How are UBS collar max profit and max loss calculated?
Max profit roughly equals short-call strike minus cost basis plus net premium; max loss roughly equals cost basis minus long-put strike minus net premium. Breakeven shifts by the net premium. For the UBS collar priced from the end-of-day chain at a 30-day expiry (ATM IV 25.10%), the computed maximum profit is $349.00 per contract and the computed maximum loss is -$151.00 per contract. Live intraday quotes will differ as the chain moves through the trading session.

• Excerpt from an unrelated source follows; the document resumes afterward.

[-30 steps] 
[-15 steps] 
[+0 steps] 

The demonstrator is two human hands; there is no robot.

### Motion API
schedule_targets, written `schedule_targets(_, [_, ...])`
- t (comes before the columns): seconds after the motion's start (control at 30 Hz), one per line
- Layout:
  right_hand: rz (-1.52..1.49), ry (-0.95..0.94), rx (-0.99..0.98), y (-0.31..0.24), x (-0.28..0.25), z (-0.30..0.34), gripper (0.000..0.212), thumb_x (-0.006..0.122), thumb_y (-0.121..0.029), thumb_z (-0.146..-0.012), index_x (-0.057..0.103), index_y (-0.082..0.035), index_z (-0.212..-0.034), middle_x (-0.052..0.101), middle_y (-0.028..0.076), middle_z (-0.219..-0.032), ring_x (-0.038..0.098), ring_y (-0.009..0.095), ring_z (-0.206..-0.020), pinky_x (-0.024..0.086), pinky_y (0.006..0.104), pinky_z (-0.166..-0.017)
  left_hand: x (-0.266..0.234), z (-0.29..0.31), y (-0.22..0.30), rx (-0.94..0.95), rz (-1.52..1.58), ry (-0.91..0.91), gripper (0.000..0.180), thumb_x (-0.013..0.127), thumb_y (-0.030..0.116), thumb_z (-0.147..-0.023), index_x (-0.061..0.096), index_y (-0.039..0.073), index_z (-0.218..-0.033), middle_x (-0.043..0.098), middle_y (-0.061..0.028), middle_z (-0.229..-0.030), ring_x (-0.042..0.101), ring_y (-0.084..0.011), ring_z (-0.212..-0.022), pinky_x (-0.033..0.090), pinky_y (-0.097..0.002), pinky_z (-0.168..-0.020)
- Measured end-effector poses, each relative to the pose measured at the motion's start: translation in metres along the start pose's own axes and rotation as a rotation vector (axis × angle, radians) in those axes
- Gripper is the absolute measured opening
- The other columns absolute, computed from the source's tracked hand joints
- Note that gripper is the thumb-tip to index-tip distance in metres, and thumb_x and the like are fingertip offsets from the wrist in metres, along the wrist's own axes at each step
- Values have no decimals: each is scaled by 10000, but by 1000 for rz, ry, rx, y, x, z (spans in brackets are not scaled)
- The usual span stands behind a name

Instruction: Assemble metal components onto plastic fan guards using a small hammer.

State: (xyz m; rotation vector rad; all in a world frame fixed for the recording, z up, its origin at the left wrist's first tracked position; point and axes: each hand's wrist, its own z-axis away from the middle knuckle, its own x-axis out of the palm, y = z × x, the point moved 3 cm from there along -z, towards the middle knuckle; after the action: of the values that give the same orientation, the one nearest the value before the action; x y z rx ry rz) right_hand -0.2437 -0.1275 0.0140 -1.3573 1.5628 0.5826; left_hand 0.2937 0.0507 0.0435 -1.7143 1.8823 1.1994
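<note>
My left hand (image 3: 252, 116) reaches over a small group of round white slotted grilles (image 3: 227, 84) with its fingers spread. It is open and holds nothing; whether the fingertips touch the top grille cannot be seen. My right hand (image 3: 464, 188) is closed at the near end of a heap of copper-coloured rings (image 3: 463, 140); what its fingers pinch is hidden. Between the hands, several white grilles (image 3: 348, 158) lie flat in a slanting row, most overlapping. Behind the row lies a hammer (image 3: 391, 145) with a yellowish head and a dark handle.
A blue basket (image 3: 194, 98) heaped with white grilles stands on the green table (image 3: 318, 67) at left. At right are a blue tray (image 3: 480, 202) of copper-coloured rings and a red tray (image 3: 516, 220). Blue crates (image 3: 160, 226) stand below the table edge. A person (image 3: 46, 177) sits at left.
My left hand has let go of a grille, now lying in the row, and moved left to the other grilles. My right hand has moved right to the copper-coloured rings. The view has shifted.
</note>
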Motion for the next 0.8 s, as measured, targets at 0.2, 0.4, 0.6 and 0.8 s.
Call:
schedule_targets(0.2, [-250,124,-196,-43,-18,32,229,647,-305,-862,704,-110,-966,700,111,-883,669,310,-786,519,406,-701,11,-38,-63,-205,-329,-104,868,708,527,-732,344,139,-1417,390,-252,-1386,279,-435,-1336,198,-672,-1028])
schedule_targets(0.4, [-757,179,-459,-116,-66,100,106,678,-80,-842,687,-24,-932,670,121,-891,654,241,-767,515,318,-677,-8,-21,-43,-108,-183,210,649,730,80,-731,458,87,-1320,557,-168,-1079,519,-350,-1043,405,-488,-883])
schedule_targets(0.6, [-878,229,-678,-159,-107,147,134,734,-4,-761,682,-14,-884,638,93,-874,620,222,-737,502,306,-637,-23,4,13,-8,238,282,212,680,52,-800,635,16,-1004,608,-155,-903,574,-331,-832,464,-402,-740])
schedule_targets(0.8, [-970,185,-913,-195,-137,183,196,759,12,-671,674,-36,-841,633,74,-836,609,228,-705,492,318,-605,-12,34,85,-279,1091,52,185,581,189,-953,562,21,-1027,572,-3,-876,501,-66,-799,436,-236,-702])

What is the breakeven for a UBS collar?
The breakeven for the UBS collar priced on this page is roughly $49.01 at expiration, derived from end-of-day chain premiums. Breakeven is the underlying price at which the strategy's P&L crosses zero ignoring transaction costs and assignment risk. The current UBS market-implied 1-standard-deviation expected move is approximately 7.20%; if the move sits well outside the breakeven distance, the structure's risk-reward becomes correspondingly tighter.
When should you consider a collar on UBS?
Collars on UBS hedge an existing long UBS stock position; the long put sets a floor while the short call finances it, often run as a near-zero-cost hedge during expected volatility windows.
How does current UBS implied volatility affect this collar?
UBS ATM IV is at 25.10% with IV rank near 20.45%, which is on the low end of its 1-year range. Premium-buying structures (long call, long put, debit spreads) are relatively cheap in this regime; premium-selling structures collect less credit per unit risk.